## Available records
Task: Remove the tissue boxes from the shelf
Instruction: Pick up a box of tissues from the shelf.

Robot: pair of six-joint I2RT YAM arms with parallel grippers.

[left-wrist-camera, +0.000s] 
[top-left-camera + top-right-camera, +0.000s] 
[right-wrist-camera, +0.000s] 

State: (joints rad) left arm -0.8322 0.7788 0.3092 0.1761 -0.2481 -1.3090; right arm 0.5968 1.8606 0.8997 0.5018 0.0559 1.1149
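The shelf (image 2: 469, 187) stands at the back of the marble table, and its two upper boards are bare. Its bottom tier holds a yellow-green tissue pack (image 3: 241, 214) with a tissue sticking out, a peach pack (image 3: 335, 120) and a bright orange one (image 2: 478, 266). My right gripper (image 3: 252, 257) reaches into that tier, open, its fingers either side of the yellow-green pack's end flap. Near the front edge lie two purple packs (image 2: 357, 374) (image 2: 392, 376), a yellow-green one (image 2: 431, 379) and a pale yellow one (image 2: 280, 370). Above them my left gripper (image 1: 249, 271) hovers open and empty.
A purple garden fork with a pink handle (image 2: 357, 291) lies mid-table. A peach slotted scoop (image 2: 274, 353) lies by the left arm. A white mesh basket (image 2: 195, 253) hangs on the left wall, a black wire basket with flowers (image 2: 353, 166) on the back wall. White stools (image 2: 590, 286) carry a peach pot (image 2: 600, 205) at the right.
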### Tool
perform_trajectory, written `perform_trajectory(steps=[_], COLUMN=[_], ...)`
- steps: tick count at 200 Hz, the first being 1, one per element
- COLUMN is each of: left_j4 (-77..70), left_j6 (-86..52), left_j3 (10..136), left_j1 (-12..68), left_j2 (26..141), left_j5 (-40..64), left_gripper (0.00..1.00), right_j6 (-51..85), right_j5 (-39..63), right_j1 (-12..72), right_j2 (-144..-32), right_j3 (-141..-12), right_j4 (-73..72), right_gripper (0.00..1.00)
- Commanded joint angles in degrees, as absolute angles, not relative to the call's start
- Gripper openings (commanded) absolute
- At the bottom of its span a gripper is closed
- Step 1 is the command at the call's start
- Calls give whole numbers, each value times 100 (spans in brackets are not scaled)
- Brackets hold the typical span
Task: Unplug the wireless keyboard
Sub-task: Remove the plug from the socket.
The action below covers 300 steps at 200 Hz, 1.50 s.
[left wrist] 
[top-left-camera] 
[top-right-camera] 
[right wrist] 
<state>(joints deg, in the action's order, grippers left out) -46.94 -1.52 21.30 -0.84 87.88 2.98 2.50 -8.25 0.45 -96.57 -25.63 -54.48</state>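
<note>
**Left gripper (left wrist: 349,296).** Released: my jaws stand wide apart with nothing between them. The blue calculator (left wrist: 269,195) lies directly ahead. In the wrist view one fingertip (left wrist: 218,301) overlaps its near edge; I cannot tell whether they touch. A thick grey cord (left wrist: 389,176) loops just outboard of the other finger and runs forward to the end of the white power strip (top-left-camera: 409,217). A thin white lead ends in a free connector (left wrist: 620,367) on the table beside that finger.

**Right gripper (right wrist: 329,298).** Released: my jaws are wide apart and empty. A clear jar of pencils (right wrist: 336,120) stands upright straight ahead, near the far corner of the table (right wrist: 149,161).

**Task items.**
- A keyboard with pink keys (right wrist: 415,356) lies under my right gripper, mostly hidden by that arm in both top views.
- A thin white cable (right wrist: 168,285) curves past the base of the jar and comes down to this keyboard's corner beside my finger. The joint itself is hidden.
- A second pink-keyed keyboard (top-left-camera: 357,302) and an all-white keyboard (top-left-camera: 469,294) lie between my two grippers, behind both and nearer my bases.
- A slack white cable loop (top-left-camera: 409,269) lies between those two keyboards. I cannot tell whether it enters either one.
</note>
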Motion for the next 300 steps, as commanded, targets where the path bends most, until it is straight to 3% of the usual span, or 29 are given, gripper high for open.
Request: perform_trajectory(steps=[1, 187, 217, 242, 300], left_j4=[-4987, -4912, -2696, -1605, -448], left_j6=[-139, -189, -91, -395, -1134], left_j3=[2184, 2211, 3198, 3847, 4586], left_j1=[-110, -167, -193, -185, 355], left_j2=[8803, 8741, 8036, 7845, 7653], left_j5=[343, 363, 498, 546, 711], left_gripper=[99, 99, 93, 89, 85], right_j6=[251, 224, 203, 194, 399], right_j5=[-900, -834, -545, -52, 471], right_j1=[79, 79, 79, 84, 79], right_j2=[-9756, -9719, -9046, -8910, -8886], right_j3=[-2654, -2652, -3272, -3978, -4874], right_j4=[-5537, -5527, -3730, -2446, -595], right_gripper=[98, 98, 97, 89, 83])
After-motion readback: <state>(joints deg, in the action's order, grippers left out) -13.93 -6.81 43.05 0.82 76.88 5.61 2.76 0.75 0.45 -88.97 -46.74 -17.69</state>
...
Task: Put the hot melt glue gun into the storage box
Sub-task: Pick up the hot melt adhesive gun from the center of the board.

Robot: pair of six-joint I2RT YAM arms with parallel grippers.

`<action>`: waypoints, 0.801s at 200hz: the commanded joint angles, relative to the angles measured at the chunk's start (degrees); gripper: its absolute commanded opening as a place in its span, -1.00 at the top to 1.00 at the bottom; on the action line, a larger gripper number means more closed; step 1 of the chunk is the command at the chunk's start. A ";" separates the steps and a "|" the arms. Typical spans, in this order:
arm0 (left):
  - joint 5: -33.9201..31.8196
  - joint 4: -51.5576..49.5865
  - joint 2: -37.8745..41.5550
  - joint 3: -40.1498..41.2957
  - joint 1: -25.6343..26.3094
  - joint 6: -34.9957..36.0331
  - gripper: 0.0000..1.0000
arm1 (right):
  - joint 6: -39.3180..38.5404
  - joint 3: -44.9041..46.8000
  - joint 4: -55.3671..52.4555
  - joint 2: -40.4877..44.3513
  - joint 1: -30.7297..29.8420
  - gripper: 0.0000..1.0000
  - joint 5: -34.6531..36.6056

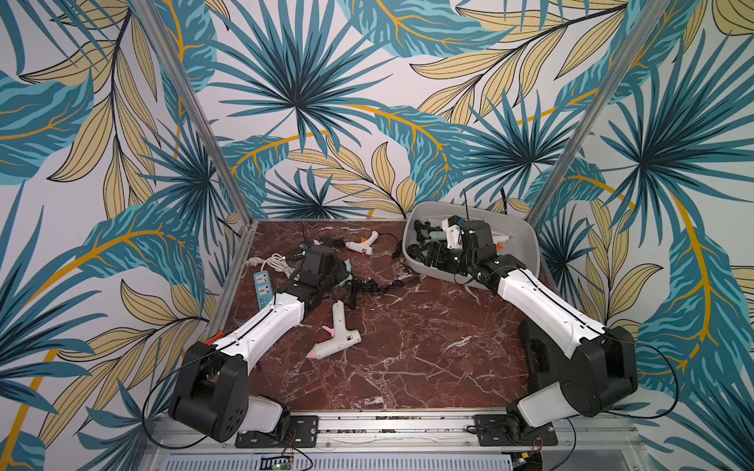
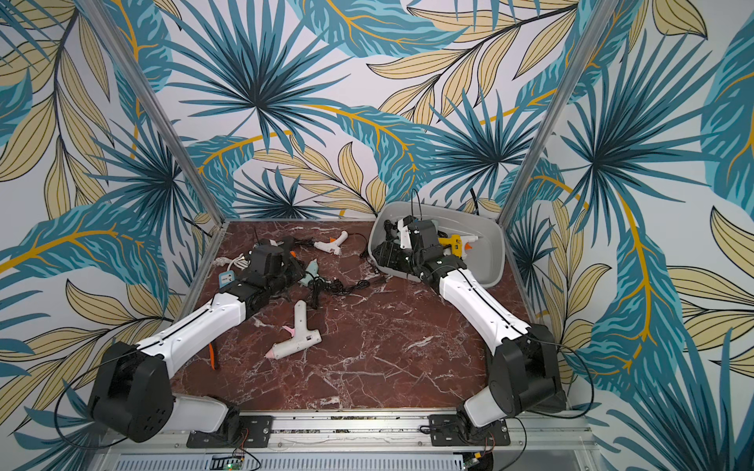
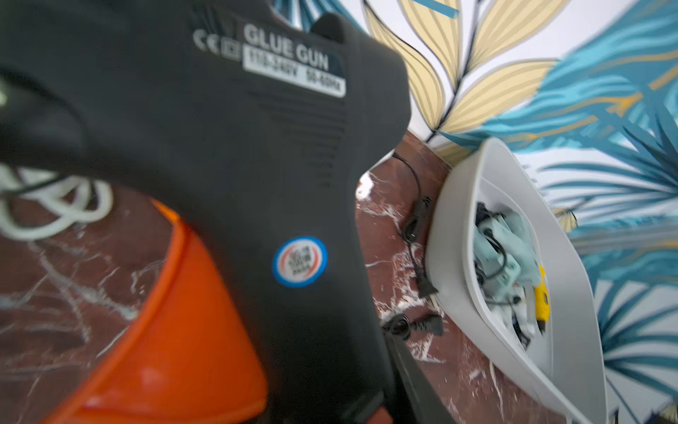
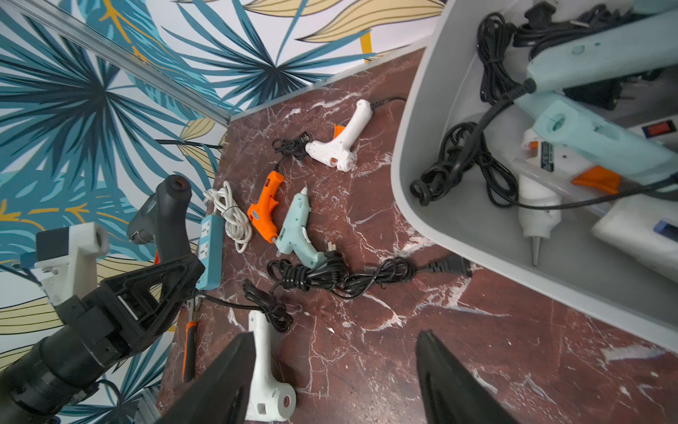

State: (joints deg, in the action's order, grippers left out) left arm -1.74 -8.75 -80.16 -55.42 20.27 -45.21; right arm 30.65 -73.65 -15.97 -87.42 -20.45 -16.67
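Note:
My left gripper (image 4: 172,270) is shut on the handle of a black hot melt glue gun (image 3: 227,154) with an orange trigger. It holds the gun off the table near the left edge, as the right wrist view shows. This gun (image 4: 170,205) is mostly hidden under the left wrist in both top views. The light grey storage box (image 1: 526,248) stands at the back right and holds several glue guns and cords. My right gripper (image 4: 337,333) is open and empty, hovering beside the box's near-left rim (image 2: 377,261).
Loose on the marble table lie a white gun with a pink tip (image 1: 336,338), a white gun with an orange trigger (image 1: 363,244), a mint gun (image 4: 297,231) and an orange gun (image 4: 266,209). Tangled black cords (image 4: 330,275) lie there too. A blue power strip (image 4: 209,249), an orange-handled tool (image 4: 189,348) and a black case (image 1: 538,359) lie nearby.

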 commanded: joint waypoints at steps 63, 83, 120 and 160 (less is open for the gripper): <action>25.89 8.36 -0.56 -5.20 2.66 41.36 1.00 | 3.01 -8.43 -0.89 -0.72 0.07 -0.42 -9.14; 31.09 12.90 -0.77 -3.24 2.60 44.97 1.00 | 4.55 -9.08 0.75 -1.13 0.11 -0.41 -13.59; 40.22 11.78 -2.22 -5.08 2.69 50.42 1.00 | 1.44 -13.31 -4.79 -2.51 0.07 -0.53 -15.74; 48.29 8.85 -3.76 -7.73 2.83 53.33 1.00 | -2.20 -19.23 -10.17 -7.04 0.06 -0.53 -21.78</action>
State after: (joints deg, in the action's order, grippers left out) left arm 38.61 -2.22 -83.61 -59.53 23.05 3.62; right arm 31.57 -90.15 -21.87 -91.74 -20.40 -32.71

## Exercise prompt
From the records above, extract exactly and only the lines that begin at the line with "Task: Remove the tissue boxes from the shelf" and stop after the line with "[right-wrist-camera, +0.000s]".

## Result
Task: Remove the tissue boxes from the shelf
Instruction: Pick up a box of tissues from the shelf.

Robot: pair of six-joint I2RT YAM arms with parallel grippers.

[left-wrist-camera, +0.000s] 
[top-left-camera + top-right-camera, +0.000s] 
[right-wrist-camera, +0.000s] 

With this, the answer is complete.